Last modified: 2014-04-11
Abstract
Pathogens sampled from different hosts feature genetic differences that can be captured with high resolution tests for genetic variation. Genetic data can be presented in the form of phylogenetic trees, in which similar genomes are positioned close to each other. Phylogenetic trees are being used in outbreak investigations as well as to explore the evolution and spread of infections. The stochastic branching processes most commonly used to link epidemiological models to phylogenetic trees are based on the principle that, at each branching event in the tree, two new instantiations of the process arise. But in our setting, at each branching event, one edge is the continuing edge and represents the infector, whereas the other is a new edge and represents the infected. The infector's time flows undisrupted, but the infected's time starts at 0. Therefore, in contrast to previous studies, we define only one new instantiation of the process at each branching event. This is the more general Crump-Mode-Jagers (CMJ) branching process in which the only hypotheses are the infectious time distribution and the type of point process that generates new branches. Using a modification of the baseline CMJ process we build a new process to count the numbers of small subtree structures such as cherries and pitchforks.
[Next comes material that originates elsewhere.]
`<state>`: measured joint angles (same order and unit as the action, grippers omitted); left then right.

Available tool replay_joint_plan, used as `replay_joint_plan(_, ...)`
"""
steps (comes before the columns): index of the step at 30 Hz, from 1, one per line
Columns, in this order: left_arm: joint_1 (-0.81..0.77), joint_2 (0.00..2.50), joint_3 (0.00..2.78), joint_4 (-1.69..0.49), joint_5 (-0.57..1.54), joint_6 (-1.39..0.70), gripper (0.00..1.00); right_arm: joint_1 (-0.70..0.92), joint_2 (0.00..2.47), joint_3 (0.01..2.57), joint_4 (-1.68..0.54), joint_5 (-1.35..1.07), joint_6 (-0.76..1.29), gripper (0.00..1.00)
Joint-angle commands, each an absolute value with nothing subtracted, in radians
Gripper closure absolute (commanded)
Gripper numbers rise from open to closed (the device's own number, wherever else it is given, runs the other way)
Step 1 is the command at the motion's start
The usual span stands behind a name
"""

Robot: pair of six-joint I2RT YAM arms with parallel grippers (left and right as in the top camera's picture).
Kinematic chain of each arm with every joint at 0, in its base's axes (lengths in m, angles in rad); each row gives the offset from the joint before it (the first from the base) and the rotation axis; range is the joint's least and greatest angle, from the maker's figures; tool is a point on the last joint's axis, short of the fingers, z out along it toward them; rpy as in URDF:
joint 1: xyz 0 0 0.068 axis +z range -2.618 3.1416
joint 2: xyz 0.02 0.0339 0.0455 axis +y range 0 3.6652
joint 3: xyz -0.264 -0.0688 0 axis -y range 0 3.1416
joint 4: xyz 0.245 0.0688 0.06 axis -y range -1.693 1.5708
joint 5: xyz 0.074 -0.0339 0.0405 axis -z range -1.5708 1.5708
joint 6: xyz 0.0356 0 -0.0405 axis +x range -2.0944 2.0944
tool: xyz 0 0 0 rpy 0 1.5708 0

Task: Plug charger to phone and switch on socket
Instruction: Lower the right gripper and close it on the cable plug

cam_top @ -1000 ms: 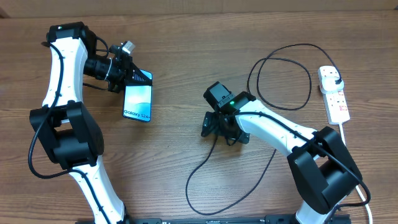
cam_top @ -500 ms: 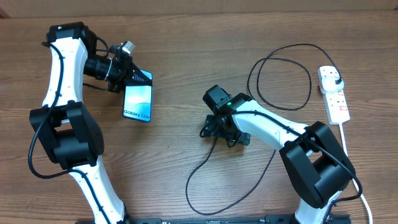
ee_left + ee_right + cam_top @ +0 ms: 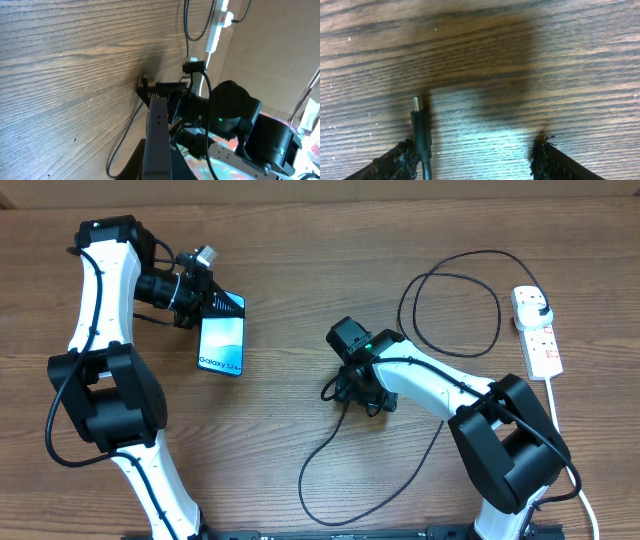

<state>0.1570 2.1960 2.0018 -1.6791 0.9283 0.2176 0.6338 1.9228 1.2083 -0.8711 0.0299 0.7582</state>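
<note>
Straddling the charger point(image 3: 421, 135) tip at mid table point(image 3: 300, 240), right gripper point(image 3: 475, 152) stands open. The tip lies just beside one finger point(image 3: 390, 162), long axis pointing away from the wrist. Left gripper point(image 3: 210, 304) clamps the phone point(image 3: 222, 340), well apart.

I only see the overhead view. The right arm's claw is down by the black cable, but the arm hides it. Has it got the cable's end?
Observer: No. The right wrist view shows the right gripper open; the connector of the charger lies on the table against one fingertip, the other apart.
Operator: Which way does it point?
Observer: Away from that camera, its metal tip bare.
Operator: And the phone?
Observer: The left wrist view shows it edge-on, a slim dark strip in the left gripper.
</note>
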Motion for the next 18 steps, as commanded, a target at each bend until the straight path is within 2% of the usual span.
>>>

We find asymptotic and non asymptotic estimates of the frequencies of some such subtrees. This novel technique to describe outbreaks is then compared to data from real and simulated outbreaks and is found to describe subtree frequency better than the branching processes previously used. We discuss the implications for the rapidly growing field of pathogen "phylodynamics": linking genomic data for pathogens to their underlying dynamics.